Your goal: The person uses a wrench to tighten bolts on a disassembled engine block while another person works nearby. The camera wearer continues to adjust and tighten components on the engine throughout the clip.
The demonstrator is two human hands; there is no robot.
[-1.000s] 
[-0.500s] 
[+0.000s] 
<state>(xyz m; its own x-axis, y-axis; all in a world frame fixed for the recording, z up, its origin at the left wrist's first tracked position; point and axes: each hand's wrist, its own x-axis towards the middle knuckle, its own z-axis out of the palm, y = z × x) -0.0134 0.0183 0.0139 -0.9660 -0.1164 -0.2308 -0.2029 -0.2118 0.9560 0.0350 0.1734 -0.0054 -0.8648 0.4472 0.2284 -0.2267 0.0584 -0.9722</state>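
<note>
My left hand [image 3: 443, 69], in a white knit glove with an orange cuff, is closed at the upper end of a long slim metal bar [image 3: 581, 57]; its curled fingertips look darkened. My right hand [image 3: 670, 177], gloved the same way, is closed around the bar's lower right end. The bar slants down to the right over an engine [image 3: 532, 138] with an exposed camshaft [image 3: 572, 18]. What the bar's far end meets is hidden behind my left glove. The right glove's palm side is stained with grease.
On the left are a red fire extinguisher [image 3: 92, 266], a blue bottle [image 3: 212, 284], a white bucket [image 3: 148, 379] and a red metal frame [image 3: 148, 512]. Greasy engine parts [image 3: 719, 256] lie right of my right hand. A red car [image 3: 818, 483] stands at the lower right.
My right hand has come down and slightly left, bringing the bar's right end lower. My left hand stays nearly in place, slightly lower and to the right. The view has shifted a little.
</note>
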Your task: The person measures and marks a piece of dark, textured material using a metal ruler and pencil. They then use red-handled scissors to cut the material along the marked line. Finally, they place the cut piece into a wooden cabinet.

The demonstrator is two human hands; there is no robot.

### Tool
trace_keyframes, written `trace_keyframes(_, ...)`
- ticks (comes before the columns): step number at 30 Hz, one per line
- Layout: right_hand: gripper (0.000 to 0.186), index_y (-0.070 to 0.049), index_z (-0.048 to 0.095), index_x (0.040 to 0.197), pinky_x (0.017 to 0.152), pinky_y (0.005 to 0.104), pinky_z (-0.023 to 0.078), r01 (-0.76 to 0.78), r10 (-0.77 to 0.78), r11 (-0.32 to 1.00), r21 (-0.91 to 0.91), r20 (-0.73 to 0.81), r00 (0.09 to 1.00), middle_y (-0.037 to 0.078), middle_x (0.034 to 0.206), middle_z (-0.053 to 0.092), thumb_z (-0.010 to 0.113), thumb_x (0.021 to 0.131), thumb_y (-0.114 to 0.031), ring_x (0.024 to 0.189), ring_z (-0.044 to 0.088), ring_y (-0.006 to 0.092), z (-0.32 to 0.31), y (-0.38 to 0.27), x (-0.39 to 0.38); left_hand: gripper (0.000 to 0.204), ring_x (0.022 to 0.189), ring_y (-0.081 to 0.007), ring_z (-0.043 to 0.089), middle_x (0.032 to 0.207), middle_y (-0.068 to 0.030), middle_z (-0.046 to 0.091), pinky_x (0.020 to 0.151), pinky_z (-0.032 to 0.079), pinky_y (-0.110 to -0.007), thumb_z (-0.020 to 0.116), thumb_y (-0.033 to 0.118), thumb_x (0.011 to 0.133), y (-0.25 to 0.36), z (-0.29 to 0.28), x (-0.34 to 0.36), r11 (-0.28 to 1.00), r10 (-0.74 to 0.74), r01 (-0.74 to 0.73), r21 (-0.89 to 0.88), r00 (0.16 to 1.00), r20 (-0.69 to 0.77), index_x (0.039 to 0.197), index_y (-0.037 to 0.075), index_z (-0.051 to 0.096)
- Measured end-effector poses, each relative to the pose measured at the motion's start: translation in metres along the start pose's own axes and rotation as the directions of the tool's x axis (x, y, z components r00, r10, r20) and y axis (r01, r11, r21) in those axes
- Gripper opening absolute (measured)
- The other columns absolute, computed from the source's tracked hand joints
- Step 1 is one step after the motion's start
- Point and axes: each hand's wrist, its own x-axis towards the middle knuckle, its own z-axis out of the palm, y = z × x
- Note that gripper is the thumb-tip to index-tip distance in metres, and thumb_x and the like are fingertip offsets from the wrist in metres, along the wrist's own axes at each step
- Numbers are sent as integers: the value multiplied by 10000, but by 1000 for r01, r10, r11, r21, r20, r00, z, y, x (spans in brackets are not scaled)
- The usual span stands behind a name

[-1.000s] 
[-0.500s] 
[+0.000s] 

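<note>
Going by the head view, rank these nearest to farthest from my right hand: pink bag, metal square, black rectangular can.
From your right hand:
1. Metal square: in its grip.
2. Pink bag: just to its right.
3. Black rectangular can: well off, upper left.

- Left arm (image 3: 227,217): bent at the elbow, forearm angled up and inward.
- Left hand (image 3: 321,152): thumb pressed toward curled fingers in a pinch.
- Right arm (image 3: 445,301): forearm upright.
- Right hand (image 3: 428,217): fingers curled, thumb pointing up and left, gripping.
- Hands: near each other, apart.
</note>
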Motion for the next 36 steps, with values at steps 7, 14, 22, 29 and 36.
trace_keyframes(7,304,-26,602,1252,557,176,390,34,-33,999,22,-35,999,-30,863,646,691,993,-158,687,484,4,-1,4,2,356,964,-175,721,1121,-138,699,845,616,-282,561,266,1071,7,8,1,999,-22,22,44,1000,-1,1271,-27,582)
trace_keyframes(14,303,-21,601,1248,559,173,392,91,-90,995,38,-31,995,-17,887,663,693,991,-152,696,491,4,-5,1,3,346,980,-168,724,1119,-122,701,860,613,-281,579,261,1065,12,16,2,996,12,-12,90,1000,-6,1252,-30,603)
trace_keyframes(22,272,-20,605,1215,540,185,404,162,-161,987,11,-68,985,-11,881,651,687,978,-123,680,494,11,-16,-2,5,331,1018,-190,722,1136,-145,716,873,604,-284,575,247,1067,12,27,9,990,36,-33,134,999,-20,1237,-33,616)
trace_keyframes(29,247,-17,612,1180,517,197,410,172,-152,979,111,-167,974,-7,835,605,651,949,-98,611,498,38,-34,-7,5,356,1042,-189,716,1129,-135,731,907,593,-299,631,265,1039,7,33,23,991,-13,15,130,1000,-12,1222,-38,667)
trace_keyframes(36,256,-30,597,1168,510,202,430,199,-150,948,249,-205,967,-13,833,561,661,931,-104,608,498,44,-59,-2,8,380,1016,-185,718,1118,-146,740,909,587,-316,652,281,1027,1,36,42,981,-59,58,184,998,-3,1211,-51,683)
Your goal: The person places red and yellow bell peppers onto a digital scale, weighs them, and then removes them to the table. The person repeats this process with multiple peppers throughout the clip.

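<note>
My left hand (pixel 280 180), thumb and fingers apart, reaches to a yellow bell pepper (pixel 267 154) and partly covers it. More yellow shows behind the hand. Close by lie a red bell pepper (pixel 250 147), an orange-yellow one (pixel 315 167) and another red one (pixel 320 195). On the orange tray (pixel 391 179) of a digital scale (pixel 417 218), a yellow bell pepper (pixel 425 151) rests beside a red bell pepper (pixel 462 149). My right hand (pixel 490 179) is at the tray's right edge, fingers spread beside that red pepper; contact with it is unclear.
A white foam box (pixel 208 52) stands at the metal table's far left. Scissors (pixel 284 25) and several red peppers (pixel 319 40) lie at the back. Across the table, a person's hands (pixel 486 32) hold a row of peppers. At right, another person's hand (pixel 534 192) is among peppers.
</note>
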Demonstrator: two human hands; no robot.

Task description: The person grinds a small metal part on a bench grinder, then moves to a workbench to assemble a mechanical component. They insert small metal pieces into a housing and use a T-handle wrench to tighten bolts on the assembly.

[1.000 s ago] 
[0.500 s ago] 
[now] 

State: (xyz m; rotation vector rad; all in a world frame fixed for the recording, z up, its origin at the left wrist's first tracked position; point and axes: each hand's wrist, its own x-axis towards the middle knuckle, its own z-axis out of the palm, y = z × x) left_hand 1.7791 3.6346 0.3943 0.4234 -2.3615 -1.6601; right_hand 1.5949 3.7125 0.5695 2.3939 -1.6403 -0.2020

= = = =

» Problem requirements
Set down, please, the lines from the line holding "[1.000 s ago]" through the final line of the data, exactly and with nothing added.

» Answer space
[1.000 s ago] 
[0.500 s ago] 
[now] 

State: (xyz m; rotation vector rad; all in a world frame fixed for the recording, z up, its origin at the left wrist's first tracked position; point and axes: each hand's wrist, its own x-axis towards the middle knuckle, its own z-axis out of the palm, y = z × x) left_hand 1.7791 3.6346 0.3943 0.4234 -2.3615 -1.6601; right_hand 1.5949 3.7125 0.5695 2.3939 -1.6403 -0.2020

Work on the answer is now done.